- The problem
Return the listing exactly as it appears, but strip out the images.

=======

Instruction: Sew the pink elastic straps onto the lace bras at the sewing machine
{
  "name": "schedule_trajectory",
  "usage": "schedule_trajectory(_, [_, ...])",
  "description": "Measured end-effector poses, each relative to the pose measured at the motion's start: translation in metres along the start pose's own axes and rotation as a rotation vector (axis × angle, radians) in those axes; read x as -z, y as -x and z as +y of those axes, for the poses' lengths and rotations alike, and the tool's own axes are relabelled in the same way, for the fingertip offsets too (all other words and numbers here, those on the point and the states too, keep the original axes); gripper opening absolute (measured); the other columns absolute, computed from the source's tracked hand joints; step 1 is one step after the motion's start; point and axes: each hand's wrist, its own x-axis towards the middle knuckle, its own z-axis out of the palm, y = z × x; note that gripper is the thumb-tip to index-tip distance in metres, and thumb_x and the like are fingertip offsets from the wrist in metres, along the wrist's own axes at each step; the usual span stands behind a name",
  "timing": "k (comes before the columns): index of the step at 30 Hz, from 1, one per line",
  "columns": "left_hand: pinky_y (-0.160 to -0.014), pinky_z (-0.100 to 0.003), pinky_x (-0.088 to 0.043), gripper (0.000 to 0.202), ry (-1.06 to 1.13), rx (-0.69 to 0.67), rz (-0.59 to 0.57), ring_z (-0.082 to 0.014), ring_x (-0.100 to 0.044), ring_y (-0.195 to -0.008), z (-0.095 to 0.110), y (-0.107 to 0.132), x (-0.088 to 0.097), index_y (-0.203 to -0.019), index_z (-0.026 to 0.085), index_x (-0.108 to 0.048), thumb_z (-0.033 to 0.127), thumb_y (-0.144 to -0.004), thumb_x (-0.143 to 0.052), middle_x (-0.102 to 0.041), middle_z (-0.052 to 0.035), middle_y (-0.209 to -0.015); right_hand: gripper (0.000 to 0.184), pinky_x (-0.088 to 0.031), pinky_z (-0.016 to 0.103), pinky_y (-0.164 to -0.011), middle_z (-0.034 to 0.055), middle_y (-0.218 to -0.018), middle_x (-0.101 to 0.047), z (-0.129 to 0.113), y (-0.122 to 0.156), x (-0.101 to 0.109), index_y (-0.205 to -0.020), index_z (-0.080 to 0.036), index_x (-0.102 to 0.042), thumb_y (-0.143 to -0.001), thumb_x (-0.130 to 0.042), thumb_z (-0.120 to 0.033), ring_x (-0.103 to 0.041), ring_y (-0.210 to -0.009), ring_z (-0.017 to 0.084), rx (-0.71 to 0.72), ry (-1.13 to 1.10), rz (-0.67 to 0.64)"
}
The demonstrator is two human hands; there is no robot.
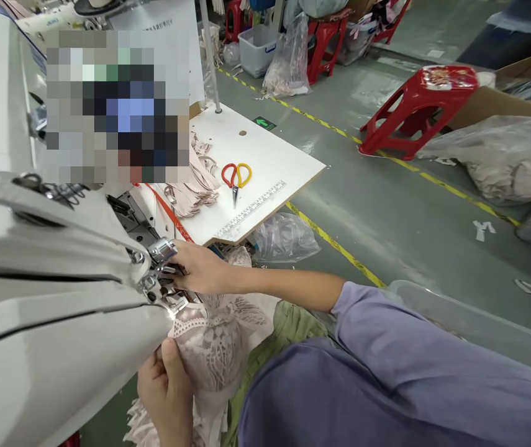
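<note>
A pale pink lace bra [216, 347] lies at the needle area of a white sewing machine [74, 347]. Below the needle, my left hand [167, 388] pinches the edge of the bra between thumb and fingers. My right hand [204, 267] reaches in from the right, close against the metal presser foot parts [165, 276]. Its fingertips are hidden behind the machine's fittings, so their grip does not show. More lace hangs beneath the right wrist. Olive-green cloth [288, 326] lies beside the bra, over the lap.
On the white tabletop [274, 146] lie scissors [235, 183] with red and yellow handles and a pile of beige fabric strips [195, 186]. Beyond are a red stool [418, 112], plastic bags [502, 155] and a clear bin [470, 329]. A blurred patch covers part of the background.
</note>
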Motion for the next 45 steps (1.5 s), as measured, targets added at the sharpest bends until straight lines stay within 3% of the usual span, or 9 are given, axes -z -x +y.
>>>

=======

- Response for this exercise
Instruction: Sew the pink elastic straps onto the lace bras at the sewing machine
{
  "name": "schedule_trajectory",
  "usage": "schedule_trajectory(_, [_, ...])",
  "description": "Measured end-effector poses, each relative to the pose measured at the motion's start: translation in metres along the start pose's own axes and rotation as a rotation vector (axis × angle, radians) in those axes; read x as -z, y as -x and z as +y of those axes, for the poses' lengths and rotations alike, and the tool's own axes are relabelled in the same way, for the fingertip offsets too (all other words and numbers here, those on the point and the states too, keep the original axes); gripper opening absolute (measured); the other columns absolute, computed from the source's tracked hand joints; step 1 is one step after the motion's start; point and axes: each hand's wrist, its own x-axis towards the middle knuckle, its own z-axis out of the palm, y = z × x; note that gripper is the thumb-tip to index-tip distance in metres, and thumb_x and the like are fingertip offsets from the wrist in metres, along the wrist's own axes at each step; the usual span stands behind a name",
  "timing": "k (comes before the columns): index of the step at 30 Hz, from 1, one per line",
  "columns": "left_hand: pinky_y (-0.160 to -0.014), pinky_z (-0.100 to 0.003), pinky_x (-0.088 to 0.043), gripper (0.000 to 0.202), ry (-1.06 to 1.13), rx (-0.69 to 0.67), rz (-0.59 to 0.57), ring_z (-0.082 to 0.014), ring_x (-0.100 to 0.044), ring_y (-0.195 to -0.008), z (-0.095 to 0.110), y (-0.107 to 0.132), x (-0.088 to 0.097), index_y (-0.203 to -0.019), index_z (-0.026 to 0.085), index_x (-0.108 to 0.048), thumb_z (-0.033 to 0.127), thumb_y (-0.144 to -0.004), thumb_x (-0.143 to 0.052), middle_x (-0.102 to 0.041), middle_z (-0.052 to 0.035), middle_y (-0.209 to -0.015); right_hand: gripper (0.000 to 0.184), pinky_x (-0.088 to 0.031), pinky_z (-0.016 to 0.103), pinky_y (-0.164 to -0.011), middle_z (-0.034 to 0.055), middle_y (-0.218 to -0.018), middle_x (-0.101 to 0.047), z (-0.129 to 0.113), y (-0.122 to 0.156), x (-0.101 to 0.109), index_y (-0.205 to -0.020), index_z (-0.080 to 0.036), index_x (-0.102 to 0.042), thumb_y (-0.143 to -0.001), thumb_x (-0.130 to 0.042), thumb_z (-0.120 to 0.033), ring_x (-0.103 to 0.041), ring_y (-0.210 to -0.009), ring_z (-0.017 to 0.084), rx (-0.71 to 0.72), ry (-1.13 to 1.10), rz (-0.67 to 0.64)"
}
The demonstrator is two human hands; there is no robot.
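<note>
A pale pink lace bra [216, 347] lies at the needle area of a white sewing machine [74, 347]. Below the needle, my left hand [167, 388] pinches the edge of the bra between thumb and fingers. My right hand [204, 267] reaches in from the right, close against the metal presser foot parts [165, 276]. Its fingertips are hidden behind the machine's fittings, so their grip does not show. More lace hangs beneath the right wrist. Olive-green cloth [288, 326] lies beside the bra, over the lap.
On the white tabletop [274, 146] lie scissors [235, 183] with red and yellow handles and a pile of beige fabric strips [195, 186]. Beyond are a red stool [418, 112], plastic bags [502, 155] and a clear bin [470, 329]. A blurred patch covers part of the background.
</note>
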Motion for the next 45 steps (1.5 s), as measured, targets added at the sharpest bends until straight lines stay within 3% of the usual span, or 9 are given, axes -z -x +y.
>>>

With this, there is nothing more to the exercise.